My approach to investing begins in simple observations about what capital markets are and how they work. What are they? They are nothing other than vast pricing mechanisms for stocks and bonds. And how do they work? They bring together thousands upon thousands of highly motivated buyers and sellers who are continually resetting market prices for each and every security.
If you stop and think about just this much, you might begin to wonder about the omnipresent "Wall Street" view of good investing. Does it really make sense to be on the lookout for overpriced and underpriced securities, regularly buying and selling stocks and bonds to try to own the right ones at the right time? Or rather does it make sense to think that there is no better measure of a security's value than its ever-changing market price?
This is a conceptual beginning of a case for passive management over and against active management. This debate has a long history. I come down fully on the side of passive management.

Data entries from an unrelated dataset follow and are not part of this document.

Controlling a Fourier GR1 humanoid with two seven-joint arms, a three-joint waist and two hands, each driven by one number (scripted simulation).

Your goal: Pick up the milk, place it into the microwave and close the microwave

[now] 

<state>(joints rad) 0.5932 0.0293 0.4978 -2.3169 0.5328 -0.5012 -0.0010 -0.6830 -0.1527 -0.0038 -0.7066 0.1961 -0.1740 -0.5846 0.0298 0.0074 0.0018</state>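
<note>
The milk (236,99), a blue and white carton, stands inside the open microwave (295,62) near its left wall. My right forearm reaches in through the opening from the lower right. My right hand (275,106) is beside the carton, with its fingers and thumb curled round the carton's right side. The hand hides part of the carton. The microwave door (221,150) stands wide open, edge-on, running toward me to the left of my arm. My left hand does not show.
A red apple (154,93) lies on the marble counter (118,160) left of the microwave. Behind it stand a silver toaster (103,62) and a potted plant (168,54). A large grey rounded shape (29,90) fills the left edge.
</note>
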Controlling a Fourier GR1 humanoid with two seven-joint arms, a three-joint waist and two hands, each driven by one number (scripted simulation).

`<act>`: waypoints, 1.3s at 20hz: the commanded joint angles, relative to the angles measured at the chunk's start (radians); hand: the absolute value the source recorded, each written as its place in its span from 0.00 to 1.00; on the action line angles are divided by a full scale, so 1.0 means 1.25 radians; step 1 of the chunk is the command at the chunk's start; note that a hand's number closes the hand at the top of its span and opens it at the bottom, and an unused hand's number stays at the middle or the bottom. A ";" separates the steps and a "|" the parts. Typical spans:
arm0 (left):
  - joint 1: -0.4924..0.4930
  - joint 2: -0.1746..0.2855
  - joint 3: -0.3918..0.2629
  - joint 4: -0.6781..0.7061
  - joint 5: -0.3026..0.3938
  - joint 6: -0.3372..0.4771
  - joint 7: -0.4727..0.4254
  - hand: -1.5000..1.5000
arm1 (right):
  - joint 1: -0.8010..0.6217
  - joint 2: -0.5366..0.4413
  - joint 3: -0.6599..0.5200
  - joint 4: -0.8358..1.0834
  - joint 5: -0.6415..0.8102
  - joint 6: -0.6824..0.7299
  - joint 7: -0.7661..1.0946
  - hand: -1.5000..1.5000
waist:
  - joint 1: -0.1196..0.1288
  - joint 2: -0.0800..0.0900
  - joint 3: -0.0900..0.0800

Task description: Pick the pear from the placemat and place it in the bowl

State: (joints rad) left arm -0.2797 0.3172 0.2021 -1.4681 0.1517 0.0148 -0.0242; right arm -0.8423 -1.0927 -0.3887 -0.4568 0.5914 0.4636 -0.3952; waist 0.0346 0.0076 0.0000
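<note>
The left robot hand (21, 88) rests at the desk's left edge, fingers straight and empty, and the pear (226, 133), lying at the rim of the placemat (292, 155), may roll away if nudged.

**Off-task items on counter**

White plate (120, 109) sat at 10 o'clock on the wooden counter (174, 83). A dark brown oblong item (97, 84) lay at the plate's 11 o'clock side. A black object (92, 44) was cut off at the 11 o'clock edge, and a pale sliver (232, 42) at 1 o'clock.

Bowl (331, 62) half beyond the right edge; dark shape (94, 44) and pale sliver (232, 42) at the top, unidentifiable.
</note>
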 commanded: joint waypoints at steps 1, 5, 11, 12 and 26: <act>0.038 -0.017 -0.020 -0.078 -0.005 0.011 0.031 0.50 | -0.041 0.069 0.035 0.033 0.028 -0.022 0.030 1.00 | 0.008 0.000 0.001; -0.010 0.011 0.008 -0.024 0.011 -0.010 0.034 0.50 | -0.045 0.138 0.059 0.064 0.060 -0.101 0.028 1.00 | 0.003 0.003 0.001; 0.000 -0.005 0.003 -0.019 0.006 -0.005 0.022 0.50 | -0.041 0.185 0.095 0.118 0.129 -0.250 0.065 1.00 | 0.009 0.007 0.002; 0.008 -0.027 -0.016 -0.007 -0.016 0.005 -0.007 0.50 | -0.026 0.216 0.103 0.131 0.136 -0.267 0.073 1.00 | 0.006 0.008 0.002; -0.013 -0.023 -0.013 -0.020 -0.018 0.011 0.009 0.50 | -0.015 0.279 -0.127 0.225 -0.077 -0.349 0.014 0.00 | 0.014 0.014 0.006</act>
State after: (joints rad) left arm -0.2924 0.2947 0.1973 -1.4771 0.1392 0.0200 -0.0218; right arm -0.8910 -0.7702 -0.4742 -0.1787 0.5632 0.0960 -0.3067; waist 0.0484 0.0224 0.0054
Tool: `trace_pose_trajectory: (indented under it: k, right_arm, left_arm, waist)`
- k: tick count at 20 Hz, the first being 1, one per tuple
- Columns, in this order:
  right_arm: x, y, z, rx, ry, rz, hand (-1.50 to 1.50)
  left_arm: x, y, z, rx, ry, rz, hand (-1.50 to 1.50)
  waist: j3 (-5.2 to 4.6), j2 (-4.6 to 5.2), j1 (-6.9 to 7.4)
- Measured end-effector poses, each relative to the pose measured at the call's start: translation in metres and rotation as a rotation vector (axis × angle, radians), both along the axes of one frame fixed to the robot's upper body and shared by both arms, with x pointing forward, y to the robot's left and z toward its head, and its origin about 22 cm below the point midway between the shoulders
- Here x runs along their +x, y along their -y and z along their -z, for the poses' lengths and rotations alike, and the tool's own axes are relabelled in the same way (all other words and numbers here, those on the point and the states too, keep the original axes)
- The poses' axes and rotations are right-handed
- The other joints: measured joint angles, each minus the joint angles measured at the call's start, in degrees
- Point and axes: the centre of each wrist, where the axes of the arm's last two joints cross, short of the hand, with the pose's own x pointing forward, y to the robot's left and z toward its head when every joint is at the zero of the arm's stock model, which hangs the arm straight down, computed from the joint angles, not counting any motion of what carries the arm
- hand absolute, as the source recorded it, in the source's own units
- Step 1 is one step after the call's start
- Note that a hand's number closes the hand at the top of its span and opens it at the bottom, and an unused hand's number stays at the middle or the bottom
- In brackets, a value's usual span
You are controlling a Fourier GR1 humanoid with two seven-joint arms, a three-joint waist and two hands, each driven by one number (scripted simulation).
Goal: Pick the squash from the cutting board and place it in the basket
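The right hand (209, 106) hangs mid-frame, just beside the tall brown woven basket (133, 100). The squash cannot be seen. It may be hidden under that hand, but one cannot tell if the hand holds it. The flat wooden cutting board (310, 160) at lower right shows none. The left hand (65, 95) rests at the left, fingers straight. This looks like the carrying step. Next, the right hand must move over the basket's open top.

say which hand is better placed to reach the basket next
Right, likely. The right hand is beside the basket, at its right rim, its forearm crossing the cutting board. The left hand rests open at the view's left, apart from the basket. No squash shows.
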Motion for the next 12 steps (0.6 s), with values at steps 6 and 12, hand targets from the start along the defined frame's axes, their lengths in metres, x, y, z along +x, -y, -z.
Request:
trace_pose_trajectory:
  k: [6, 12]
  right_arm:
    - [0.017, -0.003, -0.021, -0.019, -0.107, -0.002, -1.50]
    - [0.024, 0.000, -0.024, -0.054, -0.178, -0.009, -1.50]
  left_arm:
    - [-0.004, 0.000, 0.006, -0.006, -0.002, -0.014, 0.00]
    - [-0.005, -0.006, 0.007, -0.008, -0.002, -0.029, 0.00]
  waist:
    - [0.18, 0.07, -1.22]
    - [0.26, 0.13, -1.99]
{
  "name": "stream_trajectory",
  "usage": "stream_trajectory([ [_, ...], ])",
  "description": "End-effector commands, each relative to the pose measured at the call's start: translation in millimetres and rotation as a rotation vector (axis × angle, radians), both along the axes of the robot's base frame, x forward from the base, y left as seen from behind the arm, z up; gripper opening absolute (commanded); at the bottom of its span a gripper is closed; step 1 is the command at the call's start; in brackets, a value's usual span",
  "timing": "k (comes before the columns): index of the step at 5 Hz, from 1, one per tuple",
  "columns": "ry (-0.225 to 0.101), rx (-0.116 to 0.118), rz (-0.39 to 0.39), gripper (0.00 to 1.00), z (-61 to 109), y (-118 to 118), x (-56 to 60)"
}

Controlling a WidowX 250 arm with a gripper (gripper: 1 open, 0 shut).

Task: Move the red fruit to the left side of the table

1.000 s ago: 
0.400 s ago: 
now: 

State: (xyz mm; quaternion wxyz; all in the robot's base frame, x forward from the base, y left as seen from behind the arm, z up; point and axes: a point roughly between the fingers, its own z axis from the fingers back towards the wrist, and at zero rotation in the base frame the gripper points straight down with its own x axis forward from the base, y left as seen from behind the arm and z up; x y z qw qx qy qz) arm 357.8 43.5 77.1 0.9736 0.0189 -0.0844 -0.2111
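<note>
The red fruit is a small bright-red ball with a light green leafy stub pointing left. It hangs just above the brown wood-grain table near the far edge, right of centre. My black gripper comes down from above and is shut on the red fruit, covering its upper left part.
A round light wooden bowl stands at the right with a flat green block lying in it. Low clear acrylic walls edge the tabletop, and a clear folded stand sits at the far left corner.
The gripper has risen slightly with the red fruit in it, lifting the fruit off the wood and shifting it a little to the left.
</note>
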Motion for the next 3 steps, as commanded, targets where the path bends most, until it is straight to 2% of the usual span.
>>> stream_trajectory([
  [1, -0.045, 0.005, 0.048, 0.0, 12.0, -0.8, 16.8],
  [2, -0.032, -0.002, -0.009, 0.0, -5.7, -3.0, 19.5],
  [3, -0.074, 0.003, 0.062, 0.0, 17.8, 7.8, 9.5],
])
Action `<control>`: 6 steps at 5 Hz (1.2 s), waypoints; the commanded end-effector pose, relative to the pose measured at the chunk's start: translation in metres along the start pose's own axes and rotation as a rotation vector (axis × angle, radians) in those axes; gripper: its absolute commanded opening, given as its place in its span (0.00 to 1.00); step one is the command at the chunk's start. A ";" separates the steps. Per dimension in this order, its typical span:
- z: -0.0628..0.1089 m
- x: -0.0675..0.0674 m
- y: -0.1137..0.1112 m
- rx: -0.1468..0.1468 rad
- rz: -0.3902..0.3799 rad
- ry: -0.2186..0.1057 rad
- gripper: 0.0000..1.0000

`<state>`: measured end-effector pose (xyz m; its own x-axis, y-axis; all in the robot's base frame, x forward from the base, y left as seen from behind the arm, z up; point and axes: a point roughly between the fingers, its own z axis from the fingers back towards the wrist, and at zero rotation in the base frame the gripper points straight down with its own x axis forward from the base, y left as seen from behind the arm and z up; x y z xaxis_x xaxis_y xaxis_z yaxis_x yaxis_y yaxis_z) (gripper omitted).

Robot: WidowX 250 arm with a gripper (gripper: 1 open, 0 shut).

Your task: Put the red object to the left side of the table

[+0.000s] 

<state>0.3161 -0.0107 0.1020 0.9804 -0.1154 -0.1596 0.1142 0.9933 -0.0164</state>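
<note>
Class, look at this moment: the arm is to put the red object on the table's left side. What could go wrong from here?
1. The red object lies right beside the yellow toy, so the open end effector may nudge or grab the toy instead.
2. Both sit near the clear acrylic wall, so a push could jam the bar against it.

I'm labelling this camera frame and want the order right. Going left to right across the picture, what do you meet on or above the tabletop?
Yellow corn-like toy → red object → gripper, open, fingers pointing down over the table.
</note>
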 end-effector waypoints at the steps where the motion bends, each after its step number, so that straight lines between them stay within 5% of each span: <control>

Most if not all of the arguments of active managers boil down to this: "The market is mispricing these securities and it will soon price them correctly as only I – truly insightful active manager unlike all the other active managers who are trying to do the same thing – can see!" People who take the passive approach are more humble, highly skeptical about being able to identify mispriced securities and certain about being unable to predict the future.
Someone might wonder: if good investing isn't what active management takes it to be, what's left? What does passive management look like? The basic strategy of passive management is to own the market as a whole so as to gain market returns. This is my beginning point in constructing portfolios for my clients. Accepting the market for what it is, letting it work for you rather than fighting it, this in itself can be liberating and transformative for investors.